The output is the lines below from the one with "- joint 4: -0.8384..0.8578" through the one with "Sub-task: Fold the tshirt", both included, printed exactly and with no other line.

---------- DATASET SECTION

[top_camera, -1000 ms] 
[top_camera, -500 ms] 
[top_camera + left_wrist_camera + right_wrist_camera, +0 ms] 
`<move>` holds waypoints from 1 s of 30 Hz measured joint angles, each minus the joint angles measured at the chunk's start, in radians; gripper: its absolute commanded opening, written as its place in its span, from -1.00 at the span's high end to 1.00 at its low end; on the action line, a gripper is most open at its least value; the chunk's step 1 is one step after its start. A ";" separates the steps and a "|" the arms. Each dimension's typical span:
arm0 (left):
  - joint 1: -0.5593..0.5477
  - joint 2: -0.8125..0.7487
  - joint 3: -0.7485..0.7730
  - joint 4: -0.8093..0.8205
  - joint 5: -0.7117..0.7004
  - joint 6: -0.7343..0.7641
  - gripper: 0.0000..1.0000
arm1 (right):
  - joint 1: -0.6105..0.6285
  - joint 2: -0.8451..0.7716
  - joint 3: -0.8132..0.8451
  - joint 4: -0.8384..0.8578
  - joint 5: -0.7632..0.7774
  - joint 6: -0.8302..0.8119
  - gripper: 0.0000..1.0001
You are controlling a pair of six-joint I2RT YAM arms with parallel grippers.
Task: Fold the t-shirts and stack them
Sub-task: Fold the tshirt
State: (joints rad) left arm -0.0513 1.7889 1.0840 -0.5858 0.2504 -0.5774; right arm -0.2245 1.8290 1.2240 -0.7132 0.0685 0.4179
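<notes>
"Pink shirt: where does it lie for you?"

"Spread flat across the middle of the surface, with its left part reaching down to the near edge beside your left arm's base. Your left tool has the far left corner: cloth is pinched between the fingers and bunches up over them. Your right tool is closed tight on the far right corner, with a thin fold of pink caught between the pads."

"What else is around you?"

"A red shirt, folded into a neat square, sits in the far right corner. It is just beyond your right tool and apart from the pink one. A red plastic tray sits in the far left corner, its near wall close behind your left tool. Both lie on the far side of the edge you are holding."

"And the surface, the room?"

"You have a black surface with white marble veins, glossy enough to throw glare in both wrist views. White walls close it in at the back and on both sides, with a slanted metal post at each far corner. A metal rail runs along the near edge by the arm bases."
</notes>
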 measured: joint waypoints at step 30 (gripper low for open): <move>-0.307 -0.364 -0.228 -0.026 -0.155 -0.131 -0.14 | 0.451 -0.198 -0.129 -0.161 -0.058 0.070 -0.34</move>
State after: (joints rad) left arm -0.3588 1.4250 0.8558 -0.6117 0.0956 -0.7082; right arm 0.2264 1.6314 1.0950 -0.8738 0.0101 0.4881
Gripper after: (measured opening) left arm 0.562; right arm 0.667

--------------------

→ REPLY TO THE TASK:
  - joint 4: -0.8384..0.8578
  - joint 5: -0.7632..0.7774
  - joint 6: -0.8302..0.8119
  - gripper: 0.0000..1.0001
You are controlling a pair of six-joint I2RT YAM arms with parallel grippers.
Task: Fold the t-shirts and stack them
Sub-task: Fold the tshirt

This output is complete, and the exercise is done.